Anyway James and I went to counselling today, for our son. We discussed what we want out of these visits, what we are hoping he will achieve by seeing a counselor. My son has had more counseling in the last 6 months than I have had in my entire life. (Entire life and believe me I could fill a book about the crap that has happened to me) Anyway it was hard. I had to admit to my sons therapist that I have not been seeing a counselor, that we as a culture think we should just get over stuff and just be happy already. People dont want to hear if I am having a bad day and missing my baby so much I want to die. I dont feel like I have solid support around me. Half my friends and family have had babies within the last year or two. so no one wants to hear me cry over my baby.
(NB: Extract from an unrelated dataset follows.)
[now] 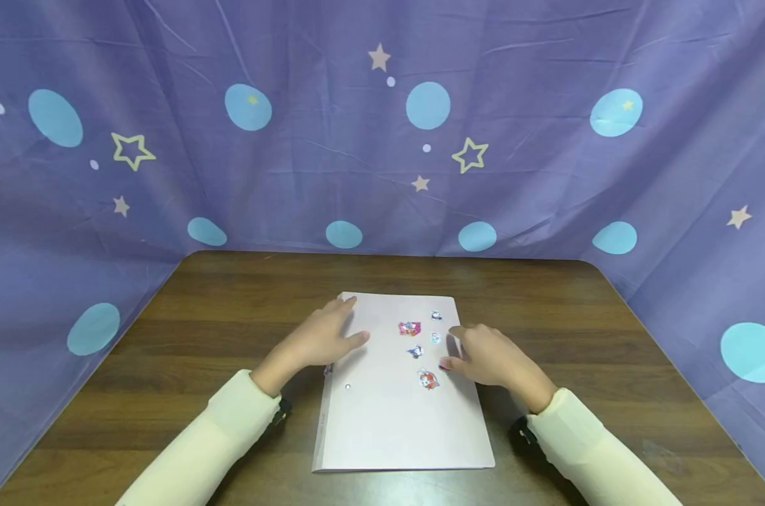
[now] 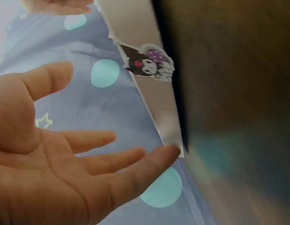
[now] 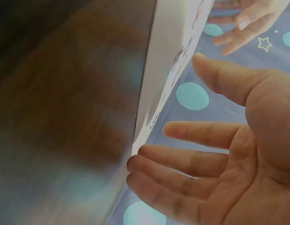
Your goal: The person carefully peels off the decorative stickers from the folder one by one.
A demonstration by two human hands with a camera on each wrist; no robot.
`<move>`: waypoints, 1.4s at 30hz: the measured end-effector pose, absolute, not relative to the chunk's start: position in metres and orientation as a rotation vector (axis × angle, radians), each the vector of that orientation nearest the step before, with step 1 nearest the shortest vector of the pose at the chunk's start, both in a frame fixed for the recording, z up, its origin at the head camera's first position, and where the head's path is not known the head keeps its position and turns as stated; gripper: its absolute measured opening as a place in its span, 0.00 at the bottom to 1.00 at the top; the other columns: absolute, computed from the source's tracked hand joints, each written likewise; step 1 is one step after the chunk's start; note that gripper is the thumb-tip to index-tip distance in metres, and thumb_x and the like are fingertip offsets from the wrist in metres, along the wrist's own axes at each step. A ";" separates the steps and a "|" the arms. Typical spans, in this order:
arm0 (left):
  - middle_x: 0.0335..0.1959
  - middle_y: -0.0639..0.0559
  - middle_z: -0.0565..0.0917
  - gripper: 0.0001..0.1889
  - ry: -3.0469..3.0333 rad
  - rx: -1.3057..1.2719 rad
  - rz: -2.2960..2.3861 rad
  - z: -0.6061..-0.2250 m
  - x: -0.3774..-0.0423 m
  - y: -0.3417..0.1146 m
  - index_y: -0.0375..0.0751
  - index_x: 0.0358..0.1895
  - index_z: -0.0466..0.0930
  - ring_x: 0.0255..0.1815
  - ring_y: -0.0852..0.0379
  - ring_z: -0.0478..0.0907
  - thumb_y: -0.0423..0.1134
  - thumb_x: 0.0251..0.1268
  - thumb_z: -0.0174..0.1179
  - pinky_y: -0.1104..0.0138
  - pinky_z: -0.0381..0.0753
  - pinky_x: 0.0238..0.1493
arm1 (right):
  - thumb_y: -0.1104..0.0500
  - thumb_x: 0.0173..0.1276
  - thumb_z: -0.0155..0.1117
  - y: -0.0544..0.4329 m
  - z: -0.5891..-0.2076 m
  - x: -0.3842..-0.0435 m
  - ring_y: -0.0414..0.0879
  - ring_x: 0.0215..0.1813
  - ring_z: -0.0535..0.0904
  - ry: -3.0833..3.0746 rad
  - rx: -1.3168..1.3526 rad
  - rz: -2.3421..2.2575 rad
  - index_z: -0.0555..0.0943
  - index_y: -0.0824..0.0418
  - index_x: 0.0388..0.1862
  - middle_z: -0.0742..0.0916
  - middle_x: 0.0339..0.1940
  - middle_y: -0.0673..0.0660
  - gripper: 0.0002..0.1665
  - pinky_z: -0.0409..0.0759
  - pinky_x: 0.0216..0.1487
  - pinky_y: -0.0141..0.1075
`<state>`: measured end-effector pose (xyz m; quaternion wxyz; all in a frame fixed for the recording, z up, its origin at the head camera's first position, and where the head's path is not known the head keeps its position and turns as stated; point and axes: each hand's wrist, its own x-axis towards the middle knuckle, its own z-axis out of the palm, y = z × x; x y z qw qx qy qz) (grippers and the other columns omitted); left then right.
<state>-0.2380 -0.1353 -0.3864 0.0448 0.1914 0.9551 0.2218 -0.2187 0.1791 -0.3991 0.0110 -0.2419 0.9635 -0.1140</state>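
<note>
A white binder (image 1: pixel 407 429) lies closed on the table, its spine along the left side. Several small cartoon stickers, among them a pink one (image 1: pixel 410 328) and an orange-red one (image 1: pixel 428 379), dot the upper right of its cover. My left hand (image 1: pixel 322 334) is at the binder's upper left edge, fingers loosely extended and thumb over the cover. In the left wrist view, a black-and-white character sticker (image 2: pixel 147 63) with a purple bow shows on the spine. My right hand (image 1: pixel 486 355) is at the right edge, fingers relaxed and slightly bent, fingertips right at the binder's side.
The brown wooden table (image 1: pixel 167 414) extends around the binder on all sides. A purple curtain (image 1: pixel 331 169) with blue dots and stars hangs behind the table and along its sides. Dark straps (image 1: pixel 281 411) show below the pale sleeves (image 1: pixel 199 443).
</note>
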 end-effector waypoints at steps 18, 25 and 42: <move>0.78 0.28 0.59 0.41 2.447 0.274 1.281 -0.384 -0.251 -0.152 0.22 0.77 0.53 0.77 0.33 0.59 0.52 0.78 0.54 0.43 0.68 0.72 | 0.44 0.41 0.90 0.181 -0.386 -0.210 0.60 0.65 0.78 2.753 -0.645 -0.189 0.74 0.69 0.70 0.82 0.64 0.64 0.60 0.75 0.69 0.54; 0.75 0.28 0.62 0.37 2.275 0.123 1.476 -0.382 -0.254 -0.155 0.24 0.77 0.55 0.74 0.31 0.64 0.48 0.79 0.54 0.45 0.77 0.66 | 0.46 0.41 0.90 0.179 -0.390 -0.208 0.60 0.64 0.78 2.747 -0.635 -0.170 0.75 0.69 0.69 0.83 0.62 0.64 0.58 0.76 0.68 0.54; 0.65 0.25 0.72 0.29 2.180 0.026 1.726 -0.382 -0.257 -0.159 0.19 0.73 0.56 0.65 0.34 0.74 0.28 0.75 0.54 0.47 0.78 0.66 | 0.48 0.44 0.89 0.176 -0.388 -0.204 0.62 0.65 0.77 2.720 -0.594 -0.126 0.74 0.67 0.69 0.81 0.65 0.65 0.55 0.75 0.68 0.57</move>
 Its been almost 7 months. People dont understand. the moment you take that test your life is forever changed. Wether you carry that child to term, or have a miscarriage just a few weeks later. The moment you know this little pink person in coming into your life.... it is forever changed. Images of chubby cheeks and toothless smiles fill your mind, of that baby smell, of swaddling, cuddling, and rocking for days on end. And when it is taken away from you - you feel lost. My womb is empty, my arms ache and I have a crib in storage that has never been used by me.

I envisioned spending my summer engrossed with an infant. And trying to juggle my two amazing boys with the demands of a newborn. I envisioned nursing, and singing and dancing. And laughing!! oh the laughing and smiles a new baby brings into your life.

I miss it all. I hurt, my heart is heavy.